Data to process -
───

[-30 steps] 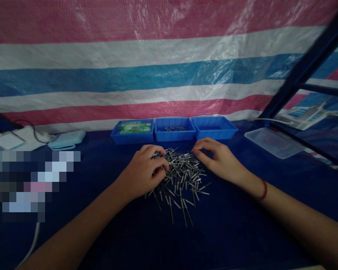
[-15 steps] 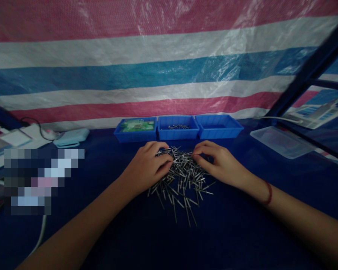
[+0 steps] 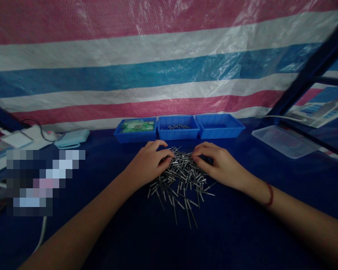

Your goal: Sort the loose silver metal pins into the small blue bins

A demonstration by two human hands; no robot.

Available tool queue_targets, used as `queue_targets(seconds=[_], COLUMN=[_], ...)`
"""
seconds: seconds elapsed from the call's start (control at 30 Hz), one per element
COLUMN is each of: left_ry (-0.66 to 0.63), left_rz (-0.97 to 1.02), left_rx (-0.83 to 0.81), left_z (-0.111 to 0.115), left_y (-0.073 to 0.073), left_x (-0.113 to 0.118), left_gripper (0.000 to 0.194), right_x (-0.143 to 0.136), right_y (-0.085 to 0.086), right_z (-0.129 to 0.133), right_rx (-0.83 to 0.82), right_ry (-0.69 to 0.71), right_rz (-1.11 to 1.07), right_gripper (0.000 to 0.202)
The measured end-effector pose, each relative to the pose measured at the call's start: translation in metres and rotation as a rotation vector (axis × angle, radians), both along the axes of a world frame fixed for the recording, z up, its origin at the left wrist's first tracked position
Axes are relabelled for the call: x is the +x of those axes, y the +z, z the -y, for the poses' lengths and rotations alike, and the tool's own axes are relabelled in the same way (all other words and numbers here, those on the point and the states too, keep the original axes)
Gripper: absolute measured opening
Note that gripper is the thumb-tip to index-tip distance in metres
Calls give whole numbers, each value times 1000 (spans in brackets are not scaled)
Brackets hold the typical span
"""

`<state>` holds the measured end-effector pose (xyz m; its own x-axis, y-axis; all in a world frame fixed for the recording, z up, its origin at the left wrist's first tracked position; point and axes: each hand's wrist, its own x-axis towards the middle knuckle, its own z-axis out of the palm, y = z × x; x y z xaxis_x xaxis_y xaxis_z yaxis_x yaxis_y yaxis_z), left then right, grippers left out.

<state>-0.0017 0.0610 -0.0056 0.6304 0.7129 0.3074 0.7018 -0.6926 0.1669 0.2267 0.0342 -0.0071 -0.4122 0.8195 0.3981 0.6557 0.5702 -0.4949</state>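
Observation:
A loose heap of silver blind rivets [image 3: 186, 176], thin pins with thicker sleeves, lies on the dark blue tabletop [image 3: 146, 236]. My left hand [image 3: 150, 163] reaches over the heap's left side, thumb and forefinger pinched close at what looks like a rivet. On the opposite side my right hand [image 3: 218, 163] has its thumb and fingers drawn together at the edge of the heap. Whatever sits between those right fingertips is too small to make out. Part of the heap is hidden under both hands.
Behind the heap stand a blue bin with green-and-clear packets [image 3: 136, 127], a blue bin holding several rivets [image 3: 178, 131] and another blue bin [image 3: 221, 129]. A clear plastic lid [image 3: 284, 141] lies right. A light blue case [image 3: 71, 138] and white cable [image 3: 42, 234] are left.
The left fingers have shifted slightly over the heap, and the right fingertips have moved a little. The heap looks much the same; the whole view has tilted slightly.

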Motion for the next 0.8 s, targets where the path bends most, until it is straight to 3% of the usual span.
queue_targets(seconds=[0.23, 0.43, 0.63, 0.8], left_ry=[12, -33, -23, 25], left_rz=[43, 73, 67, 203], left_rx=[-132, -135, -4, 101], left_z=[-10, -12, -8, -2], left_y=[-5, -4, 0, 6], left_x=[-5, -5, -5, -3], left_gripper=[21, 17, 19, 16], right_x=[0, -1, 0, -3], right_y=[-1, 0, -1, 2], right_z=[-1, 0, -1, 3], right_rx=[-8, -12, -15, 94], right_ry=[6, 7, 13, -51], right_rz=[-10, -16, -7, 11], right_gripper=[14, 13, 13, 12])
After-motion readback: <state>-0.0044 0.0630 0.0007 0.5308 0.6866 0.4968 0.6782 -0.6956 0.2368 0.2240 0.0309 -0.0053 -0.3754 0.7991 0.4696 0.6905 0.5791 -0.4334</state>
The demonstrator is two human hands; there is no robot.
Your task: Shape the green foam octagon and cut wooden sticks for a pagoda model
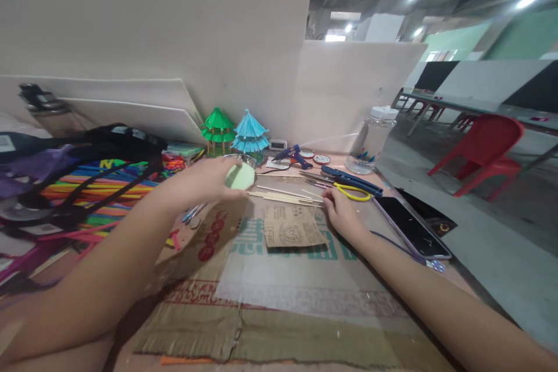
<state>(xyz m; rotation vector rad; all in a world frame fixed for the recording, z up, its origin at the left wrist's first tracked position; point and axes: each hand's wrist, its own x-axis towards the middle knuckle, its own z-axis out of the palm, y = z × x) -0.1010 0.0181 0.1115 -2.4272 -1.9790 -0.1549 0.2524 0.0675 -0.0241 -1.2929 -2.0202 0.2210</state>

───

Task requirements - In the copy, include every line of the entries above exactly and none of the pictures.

Task response -
[-30 steps] 
[-15 steps] 
[+0 steps] 

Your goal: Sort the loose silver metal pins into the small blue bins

A demonstration by two human hands; no robot.

Available tool queue_targets, used as `queue_targets(seconds=[_], COLUMN=[_], ...)`
"""
seconds: seconds elapsed from the call's start (control at 30 Hz), one per element
COLUMN is each of: left_ry (-0.66 to 0.63), left_rz (-0.97 to 1.02), left_rx (-0.83 to 0.81), left_z (-0.111 to 0.115), left_y (-0.073 to 0.073), left_x (-0.113 to 0.118), left_gripper (0.000 to 0.194), right_x (-0.143 to 0.136), right_y (-0.085 to 0.086), right_z (-0.129 to 0.133), right_rx (-0.83 to 0.82), right_ry (-0.69 to 0.71), right_rz (-1.11 to 1.07), right_gripper (0.000 to 0.202)
The measured end-effector pose, each relative to the pose measured at the call's start: translation in metres and rotation as a rotation vector (axis × angle, radians), both along the axes of a world frame fixed for the recording, z up, its origin at the left wrist's first tracked position
Axes are relabelled for the call: x is the +x of those axes, y the +z, z the -y, for the poses' lengths and rotations alike, and the tool's own axes are relabelled in the same way (all other words and numbers here, those on the point and the states too, keep the original axes)
Gripper: absolute measured opening
Note that gripper is the thumb-tip to index-tip distance in metres
Calls give whole numbers, each value times 1000 (spans in brackets are not scaled)
Brackets hold the typical span
"""

`<state>` holds the measured end-effector pose (xyz m; its own x-axis, y-axis; all in a world frame fixed for the recording, z up, its origin at the left wrist's first tracked position; point and axes: each hand's wrist, its own x-axis towards the middle knuckle, its own z-axis out of the palm, y = z × x; x y z xaxis_x xaxis_y xaxis_z yaxis_x yaxis_y yaxis_z), left then right, grippers left out.

<state>-0.0017 0.0610 -0.0056 0.6304 0.7129 0.3074 0.7018 -0.6926 0.1669 0.2267 0.0342 -0.0071 -0.4122 0.8195 0.3981 0.6557 0.5702 -0.4949</state>
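Observation:
A loose heap of silver blind rivets [image 3: 186, 176], thin pins with thicker sleeves, lies on the dark blue tabletop [image 3: 146, 236]. My left hand [image 3: 150, 163] reaches over the heap's left side, thumb and forefinger pinched close at what looks like a rivet. On the opposite side my right hand [image 3: 218, 163] has its thumb and fingers drawn together at the edge of the heap. Whatever sits between those right fingertips is too small to make out. Part of the heap is hidden under both hands.
Behind the heap stand a blue bin with green-and-clear packets [image 3: 136, 127], a blue bin holding several rivets [image 3: 178, 131] and another blue bin [image 3: 221, 129]. A clear plastic lid [image 3: 284, 141] lies right. A light blue case [image 3: 71, 138] and white cable [image 3: 42, 234] are left.
The left fingers have shifted slightly over the heap, and the right fingertips have moved a little. The heap looks much the same; the whole view has tilted slightly.
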
Motion for the next 0.8 s, targets where the path bends most, until it is straight to 3% of the usual span.
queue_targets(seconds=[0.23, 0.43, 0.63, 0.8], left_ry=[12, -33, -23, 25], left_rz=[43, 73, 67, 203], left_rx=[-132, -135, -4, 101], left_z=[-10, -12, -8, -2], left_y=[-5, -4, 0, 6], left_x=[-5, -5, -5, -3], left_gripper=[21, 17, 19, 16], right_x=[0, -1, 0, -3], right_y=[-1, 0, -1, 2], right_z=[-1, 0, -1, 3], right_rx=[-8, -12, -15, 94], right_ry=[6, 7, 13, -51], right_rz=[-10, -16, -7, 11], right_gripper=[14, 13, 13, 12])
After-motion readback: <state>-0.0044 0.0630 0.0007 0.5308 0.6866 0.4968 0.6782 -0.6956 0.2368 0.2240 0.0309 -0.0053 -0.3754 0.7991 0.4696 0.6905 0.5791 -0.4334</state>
The demonstrator is two human hands; there is no robot.
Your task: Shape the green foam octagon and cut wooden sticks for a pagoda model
<state>(xyz m; rotation vector rad; all in a world frame fixed for the recording, z up, its origin at the left wrist's first tracked position; point and axes: each hand's wrist, its own x-axis towards the middle knuckle, its own z-axis out of the palm, y = z × x) -0.1010 0.0181 0.1115 -2.4272 -1.9790 -0.1549 0.2524 0.0675 -0.0241 -1.2929 -2.0202 0.2210</state>

Work on this exercise is complete.